**TASK OBJECTIVE:** Return the listing in full. Keep every word as it stands.

─── MATERIAL PROVIDED ───

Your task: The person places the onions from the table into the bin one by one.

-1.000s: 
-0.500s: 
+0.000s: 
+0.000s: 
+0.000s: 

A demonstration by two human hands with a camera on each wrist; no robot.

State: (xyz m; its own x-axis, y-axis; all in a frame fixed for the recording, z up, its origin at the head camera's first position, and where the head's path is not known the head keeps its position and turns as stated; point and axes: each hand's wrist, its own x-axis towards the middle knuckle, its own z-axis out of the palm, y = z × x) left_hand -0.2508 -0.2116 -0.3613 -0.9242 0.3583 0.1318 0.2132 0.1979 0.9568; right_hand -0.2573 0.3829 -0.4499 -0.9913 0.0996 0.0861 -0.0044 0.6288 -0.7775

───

**TASK ANSWER:**
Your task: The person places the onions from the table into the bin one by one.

-1.000s: 
-0.500s: 
+0.000s: 
+0.000s: 
+0.000s: 

A demonstration by two human hands with a camera on each wrist; no robot.

State: (xyz m; its own x-axis, y-axis; all in a frame fixed for the recording, z up, its origin at the head camera's first position, and where the head's path is not known the head keeps its position and turns as stated; point and axes: each hand's wrist, its own x-axis towards the middle knuckle, its own z-axis out of the palm, y = z × x) left_hand -0.2508 -0.2116 -0.3613 -0.9242 0.3583 0.1318 0.2132 0.1979 0.9568; right_hand -0.2573 0.3829 -0.4499 -0.9913 0.0996 0.0861 -0.0044 0.6288 -0.7775

The exercise has been completed in full.